The Moat of the Software Ecosystem: The Advantages of PyTorch on TPU
Of course, even the most powerful hardware is useless without a supportive developer ecosystem. Faced with the formidable ecosystem barriers erected by NVIDIA CUDA, Google has dedicated significant space to analyzing the design advantages of the upcoming PyTorch on TPU.

By continuously optimizing the XLA (Accelerated Linear Algebra) compiler, Google has enabled PyTorch developers to seamlessly transfer models that originally ran on GPUs to TPU computing clusters with "zero code modification" or "minimal modification," reducing translation costs when migrating between different computing tasks.
PyTorch/XLA can now automatically translate dynamic graphs into static graphs that TPUs can efficiently execute. In addition, it supports advanced technologies such as Automatic Mixed Precision Training (AMP) and Fully Split Data Parallel (FSDP), allowing startups to easily migrate existing PyTorch projects to TPU 8t for large-scale training.

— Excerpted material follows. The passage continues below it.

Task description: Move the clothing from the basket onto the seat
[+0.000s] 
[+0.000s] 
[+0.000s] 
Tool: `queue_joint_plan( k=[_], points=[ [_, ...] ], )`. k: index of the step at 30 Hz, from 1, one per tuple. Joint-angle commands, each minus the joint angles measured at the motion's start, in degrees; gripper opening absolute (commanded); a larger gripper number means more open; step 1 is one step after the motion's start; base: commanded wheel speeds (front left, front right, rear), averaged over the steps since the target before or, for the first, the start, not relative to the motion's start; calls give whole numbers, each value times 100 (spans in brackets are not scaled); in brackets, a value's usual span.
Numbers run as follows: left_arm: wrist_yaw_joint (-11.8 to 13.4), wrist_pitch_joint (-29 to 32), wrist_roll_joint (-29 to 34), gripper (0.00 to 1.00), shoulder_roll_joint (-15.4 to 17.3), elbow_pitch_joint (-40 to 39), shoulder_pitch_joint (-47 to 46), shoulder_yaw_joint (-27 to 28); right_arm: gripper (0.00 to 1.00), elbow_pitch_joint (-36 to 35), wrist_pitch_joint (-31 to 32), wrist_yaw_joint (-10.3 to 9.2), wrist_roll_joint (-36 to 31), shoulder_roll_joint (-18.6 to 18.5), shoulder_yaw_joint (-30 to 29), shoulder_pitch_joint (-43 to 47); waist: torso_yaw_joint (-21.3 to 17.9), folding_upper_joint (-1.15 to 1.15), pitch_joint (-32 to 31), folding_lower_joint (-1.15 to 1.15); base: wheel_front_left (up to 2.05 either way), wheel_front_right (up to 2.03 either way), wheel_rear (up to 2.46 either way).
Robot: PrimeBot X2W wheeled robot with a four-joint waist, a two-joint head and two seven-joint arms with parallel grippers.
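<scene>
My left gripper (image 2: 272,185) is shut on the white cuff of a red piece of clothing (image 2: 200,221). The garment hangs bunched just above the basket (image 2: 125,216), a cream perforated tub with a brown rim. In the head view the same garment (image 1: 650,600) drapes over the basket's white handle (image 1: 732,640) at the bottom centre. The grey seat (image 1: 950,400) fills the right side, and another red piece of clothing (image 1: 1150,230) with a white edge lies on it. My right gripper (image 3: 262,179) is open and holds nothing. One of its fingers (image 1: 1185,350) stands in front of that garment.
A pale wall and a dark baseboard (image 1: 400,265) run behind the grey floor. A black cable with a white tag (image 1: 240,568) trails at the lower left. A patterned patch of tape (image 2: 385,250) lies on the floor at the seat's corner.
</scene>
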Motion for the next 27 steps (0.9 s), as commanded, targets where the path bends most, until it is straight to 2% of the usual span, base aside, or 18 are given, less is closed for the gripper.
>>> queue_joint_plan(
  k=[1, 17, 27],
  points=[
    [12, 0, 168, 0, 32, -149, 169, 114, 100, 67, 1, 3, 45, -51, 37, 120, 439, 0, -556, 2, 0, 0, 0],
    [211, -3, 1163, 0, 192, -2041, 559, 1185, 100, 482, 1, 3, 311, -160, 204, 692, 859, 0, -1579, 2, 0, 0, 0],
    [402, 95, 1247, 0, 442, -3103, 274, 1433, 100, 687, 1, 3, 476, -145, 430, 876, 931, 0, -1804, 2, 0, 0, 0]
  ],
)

A review of the history of TPU development
Looking back at the development of Google TPU, its architectural evolution is almost a microcosm of the history of modern AI development:
• TPU v1 (2015):Focusing on inference, it accelerates AlphaGo and its internal search capabilities.

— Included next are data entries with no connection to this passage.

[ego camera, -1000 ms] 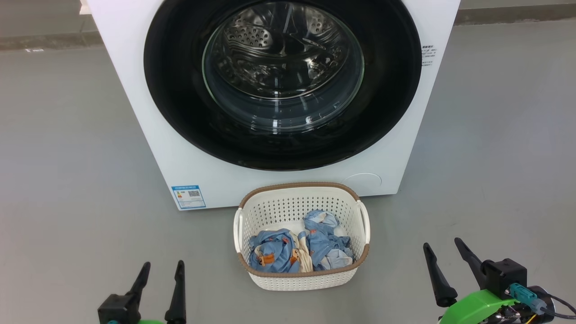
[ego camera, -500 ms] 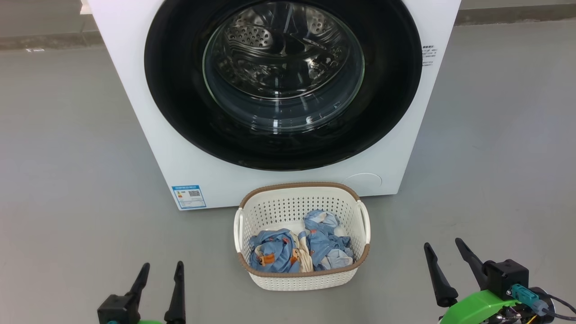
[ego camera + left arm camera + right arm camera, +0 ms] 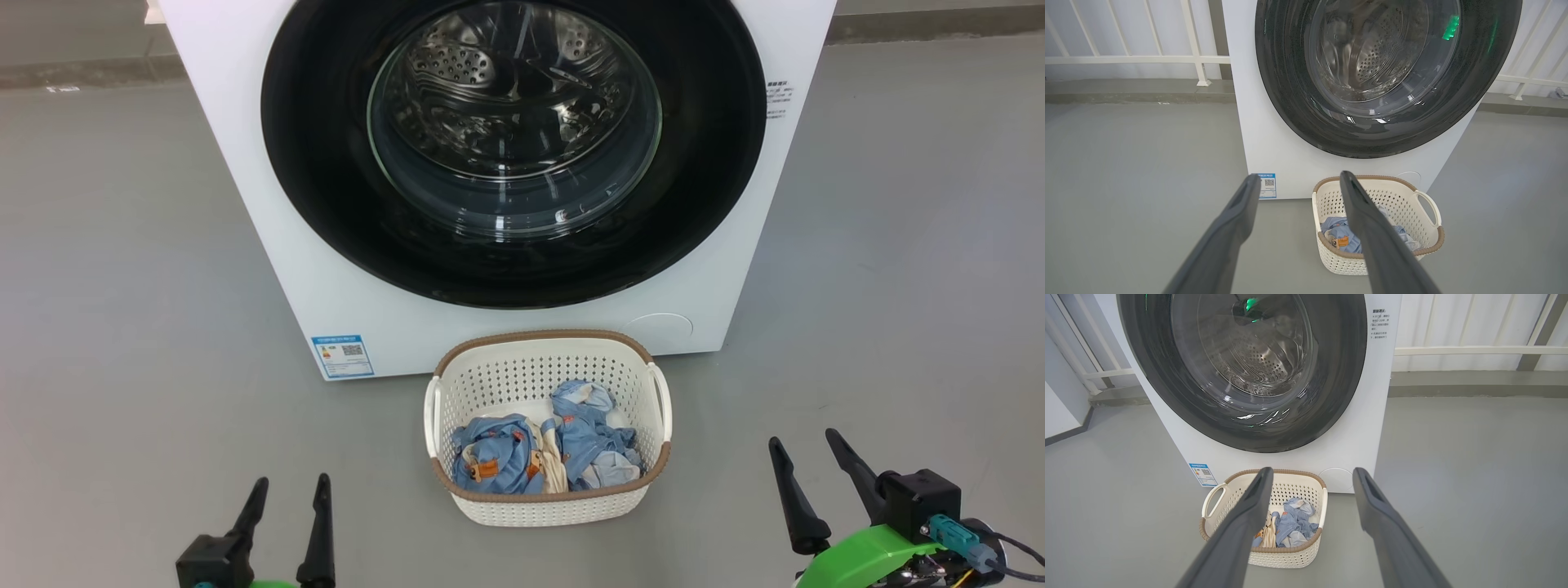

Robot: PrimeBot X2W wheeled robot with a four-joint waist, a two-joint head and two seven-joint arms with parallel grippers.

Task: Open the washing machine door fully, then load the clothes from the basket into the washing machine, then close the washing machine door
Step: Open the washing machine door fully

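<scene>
While washing machine door (image 3: 514,147) is shut, clothes (image 3: 498,457) sit in basket (image 3: 547,510); left tool (image 3: 294,480) & right tool (image 3: 802,438) spread, empty.

Floor (image 3: 122,327) is plain grey, smooth, matte, same all round. Washing machine (image 3: 269,245) sits flat on it, white body down to floor level. Basket (image 3: 539,506) stands on the floor right in front of the machine's base, approx centred on its front; touching or not, can't tell. At the back a low grey kerb (image 3: 1126,90) edges the floor, w/ white railing posts (image 3: 1196,41) on it.
</scene>
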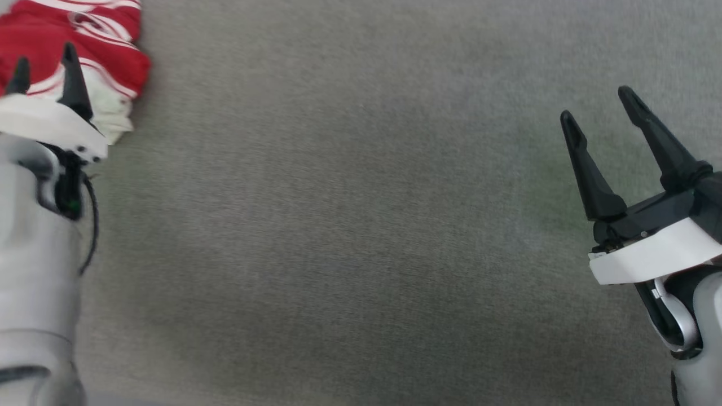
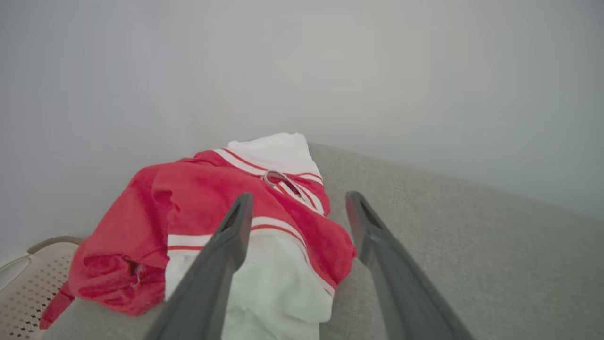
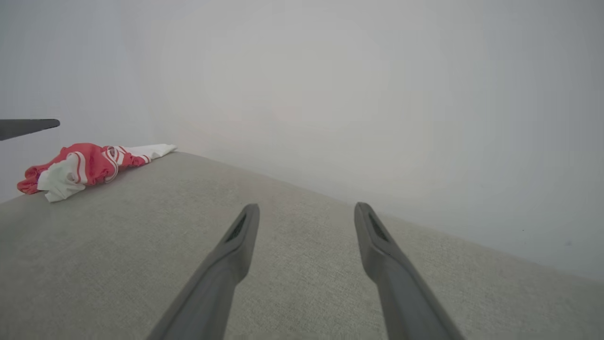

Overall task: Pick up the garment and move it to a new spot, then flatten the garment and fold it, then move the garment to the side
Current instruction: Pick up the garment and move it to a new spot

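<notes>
At the far left of the grey surface (image 1: 350, 225): the garment (image 1: 107, 56), bunched in a loose heap, well apart from the middle of the surface.
Garment, upper side: red cloth crossed by red-white striped trim, folds running every way.
Garment, near side: white sleeve spilling out from under the red, toward the left arm.
Garment, outer edge: one red tip drooping past the rim of the surface, just beside a pale perforated basket (image 2: 28, 278).
Garment print: hidden in the folds.
Left gripper (image 1: 45, 53): poised over the heap, long dark fingers spread wide, pointing along the cloth, clamping nothing; contact between fingertips and cloth impossible to tell.
Left forearm (image 1: 34, 254): pale, at the lower left of the head view, with a black cable (image 1: 93, 225) looping down its side.
Right gripper (image 1: 596, 103): at the right side of the head view, over bare grey surface, fingers spread wide, holding nothing, well apart from the garment.
Right wrist view, far left: garment small and distant at the surface edge, one dark finger (image 3: 28, 127) of the left gripper just above it.
Backdrop: plain pale wall (image 2: 330, 71) behind the far edge of the surface.
</notes>
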Tool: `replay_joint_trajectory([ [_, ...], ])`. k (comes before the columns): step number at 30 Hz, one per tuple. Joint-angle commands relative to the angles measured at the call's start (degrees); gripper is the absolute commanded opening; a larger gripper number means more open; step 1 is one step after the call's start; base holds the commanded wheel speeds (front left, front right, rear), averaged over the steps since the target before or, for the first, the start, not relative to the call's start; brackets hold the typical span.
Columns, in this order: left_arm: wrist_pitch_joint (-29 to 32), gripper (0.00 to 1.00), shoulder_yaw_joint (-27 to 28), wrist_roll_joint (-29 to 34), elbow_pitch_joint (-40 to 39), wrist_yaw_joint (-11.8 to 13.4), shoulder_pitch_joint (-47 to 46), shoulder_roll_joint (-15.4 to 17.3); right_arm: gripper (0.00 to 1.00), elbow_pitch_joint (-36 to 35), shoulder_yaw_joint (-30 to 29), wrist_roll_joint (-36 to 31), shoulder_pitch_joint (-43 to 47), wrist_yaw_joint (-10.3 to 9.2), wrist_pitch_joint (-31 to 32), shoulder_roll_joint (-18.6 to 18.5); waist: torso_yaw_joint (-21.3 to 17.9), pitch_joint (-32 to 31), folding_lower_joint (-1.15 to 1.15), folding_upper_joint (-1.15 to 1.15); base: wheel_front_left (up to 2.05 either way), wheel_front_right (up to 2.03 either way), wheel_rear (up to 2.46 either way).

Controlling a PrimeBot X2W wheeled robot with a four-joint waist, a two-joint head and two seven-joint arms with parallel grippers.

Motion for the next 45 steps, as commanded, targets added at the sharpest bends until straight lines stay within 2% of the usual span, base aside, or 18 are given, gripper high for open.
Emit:
replay_joint_trajectory([
  [1,0.9,1.0,0.1,-0.6,1.7,-0.2,-2.5,1.2,1.0,-0.9,0.1,0.2,-0.8,-0.03,0.5,-0.3,-2.0,2.9,0.0,0.0,0.0,0.0,0.0],
  [5,4.0,1.0,-0.2,-0.5,7.9,0.7,-6.4,2.7,1.0,-3.1,0.6,0.4,-1.6,-0.03,1.7,-0.9,-3.2,5.3,0.0,0.0,0.0,0.0,0.0],
  [11,11.2,1.0,-0.3,-0.8,13.2,4.2,-10.5,4.6,1.0,-6.4,0.8,0.4,-2.2,-0.04,4.0,-1.6,-4.4,8.4,0.0,0.0,0.0,0.0,0.0],
  [15,18.1,1.0,-0.5,-1.5,14.5,5.5,-11.3,4.4,1.0,-7.9,0.7,0.4,-2.3,-0.04,5.1,-2.0,-5.0,9.9,0.0,0.0,0.0,0.0,0.0],
  [18,27.5,1.0,-1.0,-1.9,15.5,6.4,-10.2,3.5,1.0,-9.3,0.3,0.3,-1.9,-0.03,6.0,-2.4,-5.2,11.0,0.0,0.0,0.0,0.0,0.0],
  [20,31.9,1.0,-1.4,-2.2,16.1,6.1,-9.5,2.7,1.0,-10.0,0.1,0.1,-1.7,-0.04,6.4,-2.3,-5.3,11.3,0.0,0.0,0.0,0.0,0.0],
  [22,34.9,1.0,-1.3,-2.7,16.5,6.5,-8.7,2.2,1.0,-10.4,0.1,0.0,-1.6,-0.04,6.8,-2.2,-5.3,11.6,0.0,0.0,0.0,0.0,0.0],
  [24,36.7,1.0,-1.1,-3.1,16.6,5.9,-8.3,1.6,1.0,-10.9,0.2,0.0,-1.7,-0.04,7.1,-2.2,-5.4,11.8,0.0,0.0,0.0,0.0,0.0],
  [25,37.1,0.84,-1.2,-3.3,16.7,5.8,-8.2,1.5,1.0,-11.2,0.2,0.0,-1.8,-0.04,7.2,-2.2,-5.4,11.9,0.0,0.0,0.0,0.0,0.0],
  [26,37.3,0.0,-1.2,-3.3,16.7,5.5,-8.3,1.4,1.0,-11.3,0.1,0.0,-1.9,-0.04,7.4,-2.1,-5.4,12.0,0.0,0.0,0.0,0.0,0.0],
  [34,32.8,0.0,-1.6,-3.3,15.1,4.5,-12.3,3.9,1.0,-11.2,-1.9,-0.5,-1.7,-0.03,6.9,-1.8,-4.3,11.4,0.0,0.0,0.0,0.0,0.0],
  [45,24.9,0.0,-5.1,0.1,10.5,3.3,-18.7,8.6,1.0,-9.2,-4.9,-0.9,0.3,-0.03,4.3,0.9,-1.4,4.3,0.0,0.0,0.0,0.0,0.0],
])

• TPU v2/v3 (2017-2018):By incorporating floating-point operations and HBM high-bandwidth memory design, we have officially entered the field of model training and proposed the concept of Pod clusters.

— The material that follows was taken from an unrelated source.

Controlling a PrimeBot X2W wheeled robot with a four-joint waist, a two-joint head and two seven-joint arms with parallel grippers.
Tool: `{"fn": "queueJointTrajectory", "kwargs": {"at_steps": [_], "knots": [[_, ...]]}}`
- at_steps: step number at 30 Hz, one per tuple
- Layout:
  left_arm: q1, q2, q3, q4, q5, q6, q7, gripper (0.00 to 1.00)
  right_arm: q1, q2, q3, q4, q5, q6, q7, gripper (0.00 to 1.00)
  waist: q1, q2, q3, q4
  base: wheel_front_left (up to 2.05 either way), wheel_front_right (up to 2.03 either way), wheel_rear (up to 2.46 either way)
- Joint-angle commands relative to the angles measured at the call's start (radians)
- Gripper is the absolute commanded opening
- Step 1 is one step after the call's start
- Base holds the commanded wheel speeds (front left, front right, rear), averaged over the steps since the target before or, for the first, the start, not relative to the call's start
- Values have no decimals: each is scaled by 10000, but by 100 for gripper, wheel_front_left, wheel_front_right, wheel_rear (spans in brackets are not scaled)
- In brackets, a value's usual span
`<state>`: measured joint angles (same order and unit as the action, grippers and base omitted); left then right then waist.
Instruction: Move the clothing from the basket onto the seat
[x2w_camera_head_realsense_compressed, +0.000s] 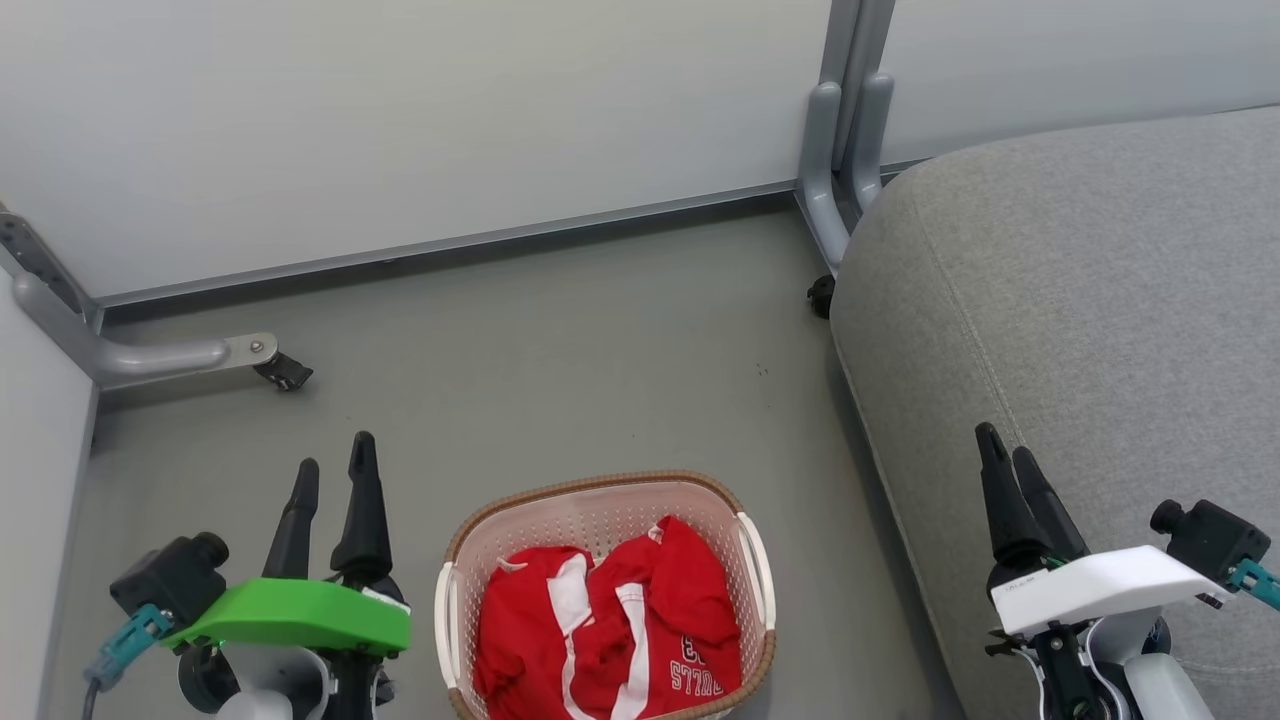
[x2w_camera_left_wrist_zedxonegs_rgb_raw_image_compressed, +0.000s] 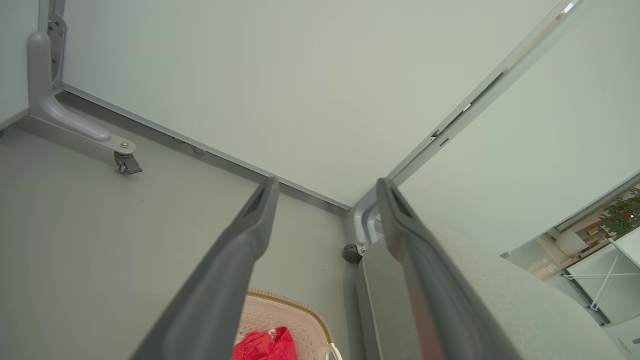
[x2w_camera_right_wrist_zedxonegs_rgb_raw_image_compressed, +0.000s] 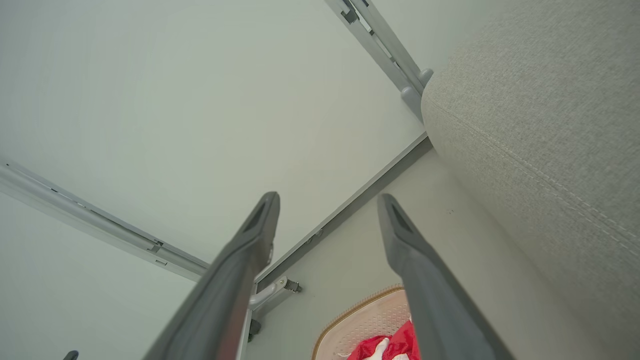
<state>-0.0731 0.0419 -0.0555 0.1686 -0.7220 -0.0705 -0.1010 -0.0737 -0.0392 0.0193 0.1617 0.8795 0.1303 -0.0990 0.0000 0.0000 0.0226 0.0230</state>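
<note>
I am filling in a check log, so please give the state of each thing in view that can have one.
clothing: crumpled inside the basket, not gripped.
basket: upright on the floor, holding the clothing.
seat: no clothing on its visible part.
left gripper: open, empty.
right gripper: open, empty.

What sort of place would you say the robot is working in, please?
Probably a mock living corner inside an office: pale partition panels on wheeled feet surround a grey seat and a laundry basket, and a plant shows beyond.
</note>
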Motion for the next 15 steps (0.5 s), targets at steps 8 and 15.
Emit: {"fn": "queueJointTrajectory", "kwargs": {"at_steps": [8,15], "knots": [[-274,92,-251,-41,1366,183,-298,100,-165,-81,204,-122,-1150,5,-319,100,0,0,8,56,0,0,0],[-235,98,-386,-163,2148,254,-477,100,-121,-89,317,-113,-1903,5,-498,100,0,0,0,103,0,0,0]]}}
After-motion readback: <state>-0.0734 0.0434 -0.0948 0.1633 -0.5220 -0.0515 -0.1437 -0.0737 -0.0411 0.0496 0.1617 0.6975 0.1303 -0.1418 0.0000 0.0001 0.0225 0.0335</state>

• TPU v4 (2021):The introduction of optical circuit switches and 3D Torus architecture establishes a milestone in exaflop-level computing power.
• TPU v5e / v5p (2023):This is the first attempt to divide the product line into two categories: one focusing on cost-effectiveness (v5e) and the other on extreme performance (v5p), laying the groundwork for future development of separate tracks. However, at this stage, the product line is still differentiated by different memory configurations, and is essentially still based on the same TPU design.
• TPU v6 "Trillium" (2024):Fully embracing generative AI significantly improves energy efficiency and memory bandwidth, and it also possesses both "training" and "inference" capabilities, which became the design basis for the subsequent "Ironwood".
• TPU v8 8t / 8i (2026):The dual-architecture (t/i) strategy for training and inference was formally established, and the horizontal scaling of computing power was pushed to a whole new level through the Virgo Network.


Decart Frontier World Model Applications
In the second half of this session, the conference also specially invited...Decart, a well-known AI teamThey shared their results of running a cutting-edge world model on an 8th generation TPU.
Decart points out that world models require handling extremely complex physical laws and time series generation, which places extremely stringent demands on memory bandwidth and interconnect latency. Through the TPU 8t's ICI interconnect technology and TPUDirect Storage data processing method, Decart successfully minimized data loading bottlenecks and achieved a near-real-time interactive reasoning experience on the TPU 8i, fully demonstrating the practical value of Google's dual-architecture design and fundamental network technology upgrade.
The reason for using Decart's cutting-edge world model results to illustrate the performance of the 8th generation TPU is clearly in response to the previous "Google's TPUs struggle to handle workloads like Decart that require real-time rendering.In response to criticisms such as "...", Google emphasized that the current TPU operation can be fully supported by PyTorch on TPU design, which is compatible with computing projects built with PyTorch. This also means that Google will continue to collaborate with many open source computing companies to optimize applications.